• Problem to work on
In the material below, how many lines contain "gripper"? Answer with the number alone.

• Data shown
*****
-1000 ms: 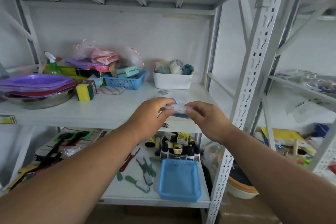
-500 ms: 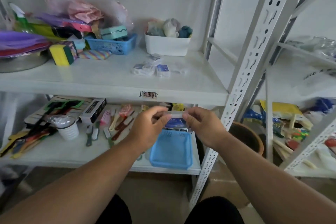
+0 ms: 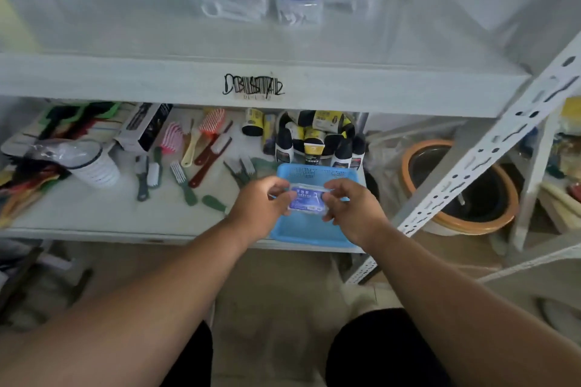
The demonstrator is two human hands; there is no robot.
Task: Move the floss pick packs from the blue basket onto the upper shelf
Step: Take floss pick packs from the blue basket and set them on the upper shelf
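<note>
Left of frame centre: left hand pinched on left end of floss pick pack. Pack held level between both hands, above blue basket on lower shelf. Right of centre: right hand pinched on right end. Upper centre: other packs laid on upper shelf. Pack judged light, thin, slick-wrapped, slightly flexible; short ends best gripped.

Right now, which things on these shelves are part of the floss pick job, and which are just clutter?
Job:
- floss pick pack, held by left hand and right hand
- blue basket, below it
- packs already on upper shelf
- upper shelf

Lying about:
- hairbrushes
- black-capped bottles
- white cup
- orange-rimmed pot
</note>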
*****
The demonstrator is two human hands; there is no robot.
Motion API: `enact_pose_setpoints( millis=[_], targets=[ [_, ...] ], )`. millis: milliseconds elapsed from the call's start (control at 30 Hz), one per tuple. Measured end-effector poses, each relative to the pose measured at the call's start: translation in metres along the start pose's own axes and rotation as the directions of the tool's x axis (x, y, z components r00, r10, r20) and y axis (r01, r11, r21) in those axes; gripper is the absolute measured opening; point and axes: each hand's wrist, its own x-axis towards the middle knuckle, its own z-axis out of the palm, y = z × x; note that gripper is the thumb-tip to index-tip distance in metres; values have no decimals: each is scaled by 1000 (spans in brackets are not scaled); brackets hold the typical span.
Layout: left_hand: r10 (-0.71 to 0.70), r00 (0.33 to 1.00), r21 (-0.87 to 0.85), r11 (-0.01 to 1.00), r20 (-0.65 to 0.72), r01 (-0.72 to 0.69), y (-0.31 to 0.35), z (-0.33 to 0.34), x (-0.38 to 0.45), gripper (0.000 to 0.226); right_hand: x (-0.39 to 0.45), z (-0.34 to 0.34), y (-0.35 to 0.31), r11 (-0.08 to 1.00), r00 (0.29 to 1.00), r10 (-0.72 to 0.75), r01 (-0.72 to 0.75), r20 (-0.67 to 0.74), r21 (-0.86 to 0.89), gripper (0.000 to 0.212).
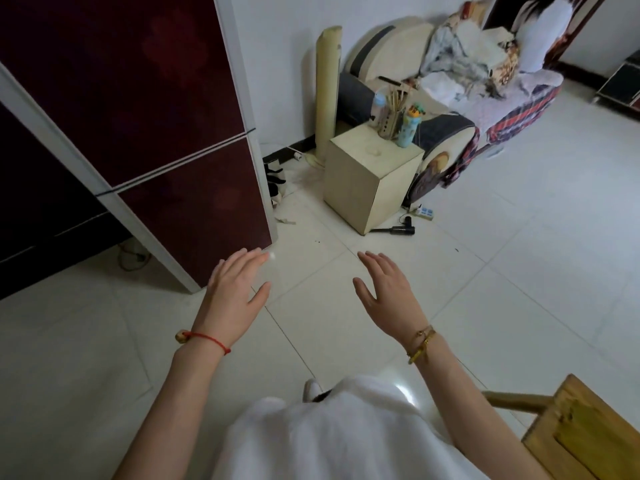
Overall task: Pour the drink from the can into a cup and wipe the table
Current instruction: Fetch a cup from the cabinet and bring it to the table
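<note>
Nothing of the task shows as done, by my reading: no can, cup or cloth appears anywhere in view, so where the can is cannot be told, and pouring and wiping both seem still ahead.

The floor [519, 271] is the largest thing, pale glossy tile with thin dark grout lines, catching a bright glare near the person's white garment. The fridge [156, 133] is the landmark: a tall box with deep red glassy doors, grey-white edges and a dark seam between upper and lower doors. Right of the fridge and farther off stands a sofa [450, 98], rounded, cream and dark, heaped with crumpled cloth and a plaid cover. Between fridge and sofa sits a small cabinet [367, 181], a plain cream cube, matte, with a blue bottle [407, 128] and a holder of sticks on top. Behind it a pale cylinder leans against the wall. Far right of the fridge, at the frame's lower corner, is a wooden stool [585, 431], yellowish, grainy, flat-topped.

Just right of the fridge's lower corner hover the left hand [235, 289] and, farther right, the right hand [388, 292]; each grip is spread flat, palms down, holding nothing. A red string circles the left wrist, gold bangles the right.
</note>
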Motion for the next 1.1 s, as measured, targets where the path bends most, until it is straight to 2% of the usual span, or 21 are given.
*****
• Response area
2